Observations, Space

Massive dark energy survey launched set to probe its secrets

Dark energy is the mysterious force that drives the Universe’s expansion at an ever increased pace. Probing and understanding this force is thus imperative for astronomers’ and cosmologists’  efforts of peering through the Universe’s secrets. Recently, a new massive project set on probing the nature of dark energy was launched, called the  Dark Energy Survey (DES), and its future findings are already regarded in great promise.
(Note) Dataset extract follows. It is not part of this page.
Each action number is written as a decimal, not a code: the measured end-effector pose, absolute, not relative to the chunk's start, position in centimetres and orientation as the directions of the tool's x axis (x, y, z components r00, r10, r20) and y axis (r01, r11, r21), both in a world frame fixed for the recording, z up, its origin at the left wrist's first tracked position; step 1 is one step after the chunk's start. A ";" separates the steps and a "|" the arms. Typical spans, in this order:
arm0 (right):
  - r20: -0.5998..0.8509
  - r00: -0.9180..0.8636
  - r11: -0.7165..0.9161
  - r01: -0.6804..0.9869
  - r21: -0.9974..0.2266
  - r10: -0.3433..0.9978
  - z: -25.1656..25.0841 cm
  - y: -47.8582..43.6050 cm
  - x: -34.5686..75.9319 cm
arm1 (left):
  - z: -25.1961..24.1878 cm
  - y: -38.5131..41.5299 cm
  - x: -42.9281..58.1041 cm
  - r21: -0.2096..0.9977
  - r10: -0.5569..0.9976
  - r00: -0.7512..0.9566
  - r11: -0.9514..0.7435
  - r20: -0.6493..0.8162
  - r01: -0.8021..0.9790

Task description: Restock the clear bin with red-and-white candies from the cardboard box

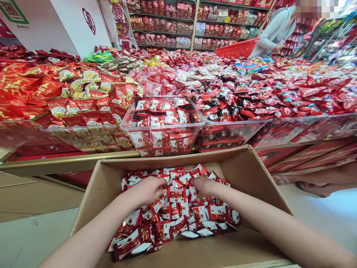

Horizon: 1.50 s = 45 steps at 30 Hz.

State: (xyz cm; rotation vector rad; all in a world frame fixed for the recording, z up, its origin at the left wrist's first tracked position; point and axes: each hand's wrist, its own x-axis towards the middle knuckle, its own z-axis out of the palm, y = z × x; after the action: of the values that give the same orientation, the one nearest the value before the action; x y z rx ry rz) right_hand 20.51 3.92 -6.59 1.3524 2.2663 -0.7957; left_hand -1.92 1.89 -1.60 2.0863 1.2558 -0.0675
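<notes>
An open cardboard box point(252, 175) in front of me holds a heap of small red-and-white snack packets point(178, 216). My left hand point(147, 190) reaches into the heap, fingers curled round several packets at the pile's far side. Opposite it, my right hand point(205, 186) is also in the heap, its fingers closed on packets. Just beyond the box stands a clear plastic bin point(163, 124) partly filled with the same packets.
A long display counter carries clear bins of red sweets: durian packets point(83, 108) on the left, dark red packets point(231, 108) on the right. Another person point(275, 29) with a red basket point(237, 49) stands at the far side. Shelves line the back wall.
</notes>
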 end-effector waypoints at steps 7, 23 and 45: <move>-0.441 -0.657 0.236 0.683 -0.691 0.612 -3.0 4.4 21.0 | -0.6 0.7 -0.3 0.718 0.769 0.557 -0.192 -0.314 0.669; -0.049 -0.657 0.134 0.226 -0.965 0.752 1.2 2.8 19.6 | 0.9 -0.2 0.6 0.786 0.683 0.535 0.615 -0.496 -0.057; -0.170 -0.465 -0.263 -0.143 -0.954 0.869 3.4 1.5 17.8 | 3.5 -0.5 0.9 0.955 0.947 0.256 0.241 -0.193 -0.172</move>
State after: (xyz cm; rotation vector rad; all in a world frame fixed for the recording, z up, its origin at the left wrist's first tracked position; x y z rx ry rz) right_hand 17.82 1.55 3.40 1.5435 2.0316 -2.9209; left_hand 0.92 -0.49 3.50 1.0075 0.9881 0.9664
The Dark Energy Camera photographs galaxies from its perch on the Blanco telescope in Chile. (c) Reidar Hahn/Fermilab

DES’ centerpiece is its 570-megapixel digital camera (pictured), capable of imaging 300 million galaxies over one-eighth of the clear night sky from up atop the  the 4-metre Blanco telescope at the Cerro Tololo Inter-American Observatory in the Chilean Andes. Galaxies and galaxy clusters are its main target since these are the brightest objects in the night’s sky and the camera’s high resolution capability can be most efficient. You see, to probe dark energy, the astronomers will measure weak gravitational lensing  - the phenomenon in which incoming light from distant galaxies is skewed and distorted by matter between the galaxies and the point of observation (Earth).
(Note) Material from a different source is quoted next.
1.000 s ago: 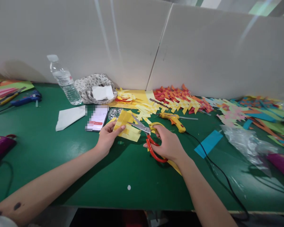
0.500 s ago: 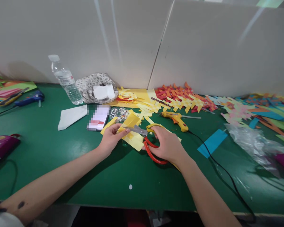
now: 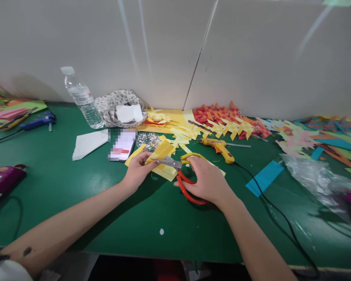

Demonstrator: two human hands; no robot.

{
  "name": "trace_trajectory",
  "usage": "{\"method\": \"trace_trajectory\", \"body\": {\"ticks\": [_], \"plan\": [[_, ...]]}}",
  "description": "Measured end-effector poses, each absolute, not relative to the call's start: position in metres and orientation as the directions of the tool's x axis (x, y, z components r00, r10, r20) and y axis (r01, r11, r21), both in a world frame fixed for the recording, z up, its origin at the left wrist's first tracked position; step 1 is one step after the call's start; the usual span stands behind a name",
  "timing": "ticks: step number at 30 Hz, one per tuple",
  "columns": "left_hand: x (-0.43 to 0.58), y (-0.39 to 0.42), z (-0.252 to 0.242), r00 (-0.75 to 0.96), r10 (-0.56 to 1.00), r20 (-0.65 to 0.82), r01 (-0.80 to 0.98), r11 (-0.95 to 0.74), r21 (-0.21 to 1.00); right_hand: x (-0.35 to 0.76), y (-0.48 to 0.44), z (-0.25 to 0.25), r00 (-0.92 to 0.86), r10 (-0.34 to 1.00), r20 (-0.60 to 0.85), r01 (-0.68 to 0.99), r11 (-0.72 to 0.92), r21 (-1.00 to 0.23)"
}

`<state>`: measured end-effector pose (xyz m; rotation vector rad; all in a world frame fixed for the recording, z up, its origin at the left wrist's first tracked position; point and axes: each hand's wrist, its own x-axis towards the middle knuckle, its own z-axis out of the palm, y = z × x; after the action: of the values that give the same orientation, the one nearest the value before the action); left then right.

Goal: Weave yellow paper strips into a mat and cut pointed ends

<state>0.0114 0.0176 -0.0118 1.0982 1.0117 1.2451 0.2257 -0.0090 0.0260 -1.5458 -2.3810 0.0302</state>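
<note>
Scissors [image 3: 177, 164] that gape 1 second ago now lie nearly closed across the yellow paper [image 3: 163, 150], held over the green table [image 3: 128, 222]. On my feed, the left hand [image 3: 139, 171] pinches that paper; the right hand [image 3: 209, 177] grips the scissors. I judge cutting is in hand; the next move calls for a steady pinch, clear of the blades.

you have soft, moderate light, pale glare streaking the far wall [image 3: 169, 50], a dark shadow beside your left forearm [image 3: 76, 218], and smeary blur across the far-right papers [image 3: 336, 143].
</note>
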Motion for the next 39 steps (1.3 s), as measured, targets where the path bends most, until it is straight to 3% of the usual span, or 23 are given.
{"method": "trace_trajectory", "body": {"ticks": [22,39], "plan": [[0.0144,0.0115,-0.0115,0.177,0.983,-0.042,-0.302,0.095,0.949,0.2226,-0.0086,0.0227,-0.400,0.897,0.186,0.866,0.437,-0.245],[0.0143,0.0113,-0.0110,0.205,0.978,-0.029,-0.332,0.098,0.938,0.2231,-0.0093,0.0250,-0.385,0.922,0.040,0.858,0.374,-0.353]]}}
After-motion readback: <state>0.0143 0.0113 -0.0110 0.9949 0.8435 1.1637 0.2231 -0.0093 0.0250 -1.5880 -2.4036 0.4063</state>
Although measuring weak lensing is difficult, the researchers are confident this can be achieved. How is this important? Well, by measuring the degree of lensing, astronomers can infer and map the matter in between galaxies and Earth. This allow them in turn to create a three-dimensional web that can reveal the fingerprints of dark energy through time. A similar effort to DES has already been operation for quite a while – the Japanese Hyper Suprime-Cam in Hawaii, which relies on an even more detailed, 870-megapixel camera. Although Hyper Suprime can image fainter galaxies, DES can cover a wider patch of the sky. Together, the researchers hope these two projects will help paint a more accurate picture.

Besides weak lensing, DES will also be used to count galaxy clusters and measure their distance away from Earth, and spot distant supernovae, whose otherwise reference light is dimmed as the universe expands. The latter are of great importance since this is how the theory of an accelerating Universe was formed, netting the authors of the paper a Nobel prize in 2011.